SHIVER ME TIMBERS said:


> we need to hook up....Butch Towers makes my boards over in PH


wow, how the heck do you know Butch? you must go way back.....Ryan owns the shop now.
He just bought two Norco's. We are going to ride Sui this sunday.

Come on down tomorrow morning, I live by Middles. Should be pretty big.


----------



## Internal14 (Jan 21, 2004)

OK, PinkBike Hour is over folks. Move along.

Sheeesh peoples....


----------



## insanitylevel9 (Sep 23, 2009)

AnnaBanana said:


> Hey I know that drop... isn't that the one in the Vietnam trails in Mass? If it is the video doesn't show its true size. That drop is bigger than ****! Congrats on hitting it!!

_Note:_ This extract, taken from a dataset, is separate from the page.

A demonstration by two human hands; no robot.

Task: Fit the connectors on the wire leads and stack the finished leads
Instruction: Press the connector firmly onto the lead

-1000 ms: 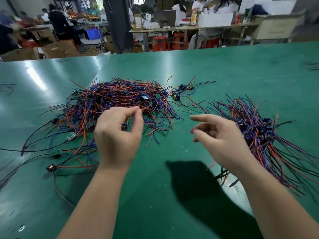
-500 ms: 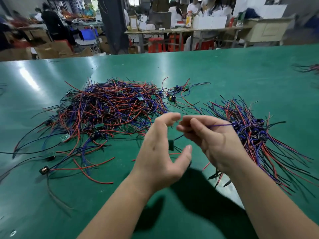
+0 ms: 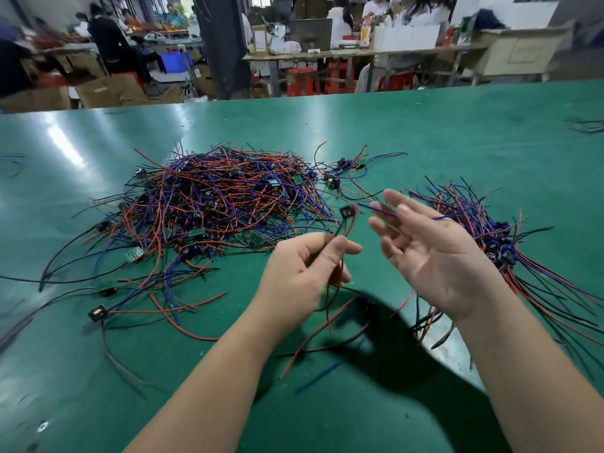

yep its nam (im the kid up there on the rigid 29r and the sinister ridge)... and thanks ill be up there this weekend working on the tranny a bit and hitting it again so if you wanna watch/vouch for me on how big it is. shoot me a pm


----------



## ustemuf (Oct 12, 2009)

jeng said:


> Carlmont right? I think this drop is called "Medium Pimpin" by the locals. It doesn't look like much on yer photogs but it requires a bit of commitment I'd say and only about 20% of the group I go out there with would try it. Props!


yup it's medium pimpin. i'm a local  i live about 500 feet away from carlmont.

i'm hoping i can muster enough balls to hit mega this winter...


----------



## KillingtonVT (Apr 1, 2004)

The Shandro Drop from Seasons was one of the burlier drops that I've hit... but I have to say that BIG booters are WAY more fun!!!


----------



## ustemuf (Oct 12, 2009)

dagenhay said:


> Just last month.
> 
> When I first saw it, I thought it was about a 12 foot drop. The more I worked my way up to doing the drop, I came to think it was about an 8 foot drop. Once I hit it and landed it, I realized it was really only a 6 foot drop. That is based on the estimated vertical drop from take off to minimum landing.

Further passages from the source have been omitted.